20.12.2007

BDA begrüßt Bundesverfassungsgerichts-Urteil

Die BDA begrüßt die heutige Entscheidung des Bundesverfassungsgerichtes. Die Vermischung unterschiedlicher Verwaltungen und das damit verbundene Übermaß an Bürokratie müssen nun schnellstens beendet werden. Karlsruhe hat die Tür für klare Verantwortlichkeiten bei der Betreuung von Arbeitslosengeld II-Empfängern aufgestoßen. Dies hat die BDA von Anfang an gefordert. Mit dem Urteil des Bundsverfassungsgerichts ist die Chance eröffnet, Langzeitarbeitslose zukünftig besser zu aktivieren und zu vermitteln.

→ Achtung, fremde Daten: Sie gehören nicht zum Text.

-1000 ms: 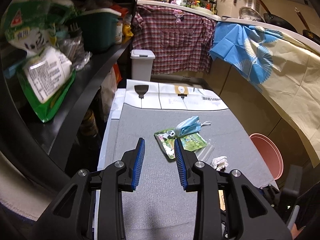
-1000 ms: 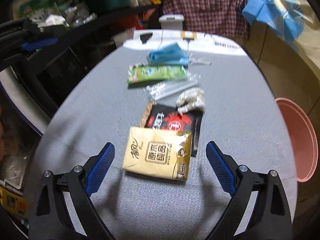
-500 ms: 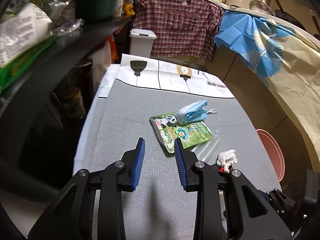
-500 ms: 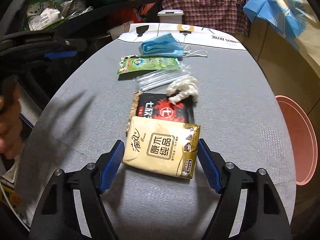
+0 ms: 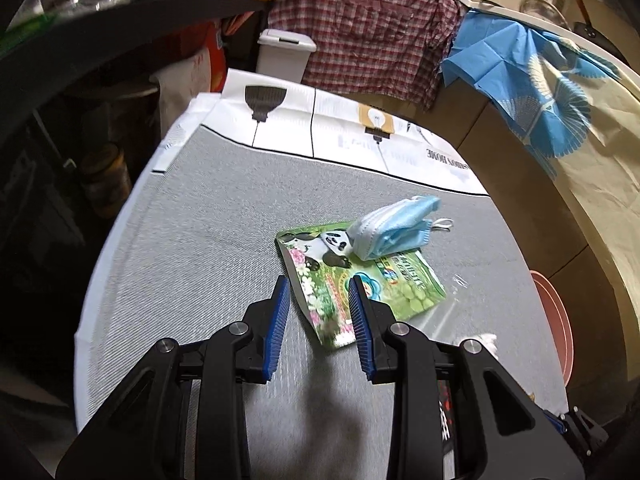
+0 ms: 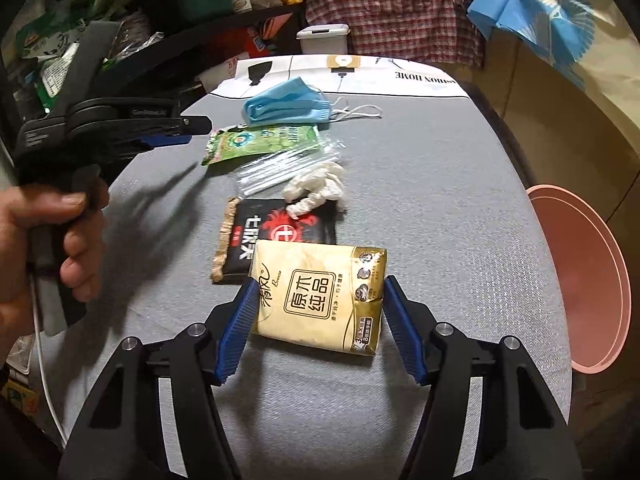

Die Steuerzahler haben einen Anspruch auf Transparenz und sparsame Mittelverwendung. Deshalb muss auch beim Arbeitslosengeld II sichergestellt sein, dass alle Maßnahmen wirksam und wirtschaftlich erbracht werden. Wenn dies gewährleistet ist, spricht vieles dafür, den Kommunen die Verantwortung für das Arbeitslosengeld II zu übertragen. Sie haben eine jahrzehntelange Erfahrung in der Sozialhilfe. Die Kommunen besitzen vor allem spezielle Fördermöglichkeiten, z. B. für Menschen mit Verschuldungs- und Suchtproblemen oder fehlender Kinderbetreuung. Das sind notwendige Voraussetzungen, um gerade Menschen mit besonderem Unterstützungsbedarf zielgerichtet in Arbeit zu bringen. Sinnvoll wäre es, wenn die Kommunen gegen Kostenerstattung das Know-how der BA, zum Beispiel bei der Arbeitsvermittlung, in Anspruch nehmen.